Over the span of seven years, 10 people--mostly ethnic minorities--were systematically murdered by a German neo-Nazi cell in "the most horrific string of racist killings in Germany's postwar history." But German authorities were only able to connect the dots after a botched bank robbery led to the deaths of two of the cell's members. Now, as the trial of five of the alleged members rolls into its fourth year, many Germans are asking how law enforcement and other authorities failed to notice the pattern of murders for so long.
From Foreign Policy:
There are plenty of explanations for what went wrong, ranging from bureaucratic rivalries between government agencies, to intelligence agents going too far to protect their informants, to outright institutionalized racism in German law enforcement. But victims' families say that more than five years of soul-searching have yet to produce satisfying answers, or any real accountability from the German state itself. Despite a 1,300-page investigation into the killings published by the Bundestag in 2013 and a public apology from Angela Merkel in 2012, some say they still haven't received an explanation as to why authorities behaved the way they did.

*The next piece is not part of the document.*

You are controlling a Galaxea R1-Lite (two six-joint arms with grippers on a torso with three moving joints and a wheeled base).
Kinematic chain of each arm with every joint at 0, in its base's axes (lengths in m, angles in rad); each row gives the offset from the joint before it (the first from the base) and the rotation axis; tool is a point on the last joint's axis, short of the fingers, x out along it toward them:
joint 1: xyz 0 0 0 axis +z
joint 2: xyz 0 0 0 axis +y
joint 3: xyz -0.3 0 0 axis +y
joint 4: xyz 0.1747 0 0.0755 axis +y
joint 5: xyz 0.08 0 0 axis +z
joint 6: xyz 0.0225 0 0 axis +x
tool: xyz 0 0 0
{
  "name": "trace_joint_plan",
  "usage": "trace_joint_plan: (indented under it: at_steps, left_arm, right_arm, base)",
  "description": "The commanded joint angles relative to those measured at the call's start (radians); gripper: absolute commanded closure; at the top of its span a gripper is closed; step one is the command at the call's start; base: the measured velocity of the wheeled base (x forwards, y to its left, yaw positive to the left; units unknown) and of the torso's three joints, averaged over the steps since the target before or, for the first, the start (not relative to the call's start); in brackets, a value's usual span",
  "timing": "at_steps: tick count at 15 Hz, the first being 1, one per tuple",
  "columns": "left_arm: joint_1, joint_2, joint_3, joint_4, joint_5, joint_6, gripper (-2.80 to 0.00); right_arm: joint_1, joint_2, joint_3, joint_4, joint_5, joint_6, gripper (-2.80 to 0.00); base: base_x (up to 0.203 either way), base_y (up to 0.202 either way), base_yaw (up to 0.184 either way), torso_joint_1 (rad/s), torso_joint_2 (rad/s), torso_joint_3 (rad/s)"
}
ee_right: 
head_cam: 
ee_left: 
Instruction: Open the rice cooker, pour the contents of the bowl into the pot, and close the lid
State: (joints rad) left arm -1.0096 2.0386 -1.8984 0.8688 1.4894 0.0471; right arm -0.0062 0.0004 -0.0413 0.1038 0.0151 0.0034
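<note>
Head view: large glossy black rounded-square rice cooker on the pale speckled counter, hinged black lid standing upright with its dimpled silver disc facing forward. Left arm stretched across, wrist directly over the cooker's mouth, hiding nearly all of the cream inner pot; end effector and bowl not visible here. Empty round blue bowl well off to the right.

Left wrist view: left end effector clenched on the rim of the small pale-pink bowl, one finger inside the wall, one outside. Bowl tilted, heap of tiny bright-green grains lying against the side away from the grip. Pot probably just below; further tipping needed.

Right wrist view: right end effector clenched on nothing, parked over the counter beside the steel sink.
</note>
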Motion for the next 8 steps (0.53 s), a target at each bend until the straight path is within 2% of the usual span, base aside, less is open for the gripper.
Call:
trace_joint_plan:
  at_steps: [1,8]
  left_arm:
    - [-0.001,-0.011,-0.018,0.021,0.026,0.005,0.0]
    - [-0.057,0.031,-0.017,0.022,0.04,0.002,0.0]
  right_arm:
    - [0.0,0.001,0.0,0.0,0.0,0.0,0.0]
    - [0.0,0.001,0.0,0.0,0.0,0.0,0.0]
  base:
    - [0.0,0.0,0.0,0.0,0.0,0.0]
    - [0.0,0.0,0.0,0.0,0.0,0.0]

Nor have they seen a single one of the hundreds of authorities involved in the case face criminal charges.
Now those families believe their last resort for justice is failing them, too. Among those standing trial in the Munich courtroom sits not one government employee, not one police officer, not one intelligence agent — not even an informant. When attorneys for the victims' families try to introduce evidence that could implicate German authorities, prosecutors object and the judges tend to forbid it.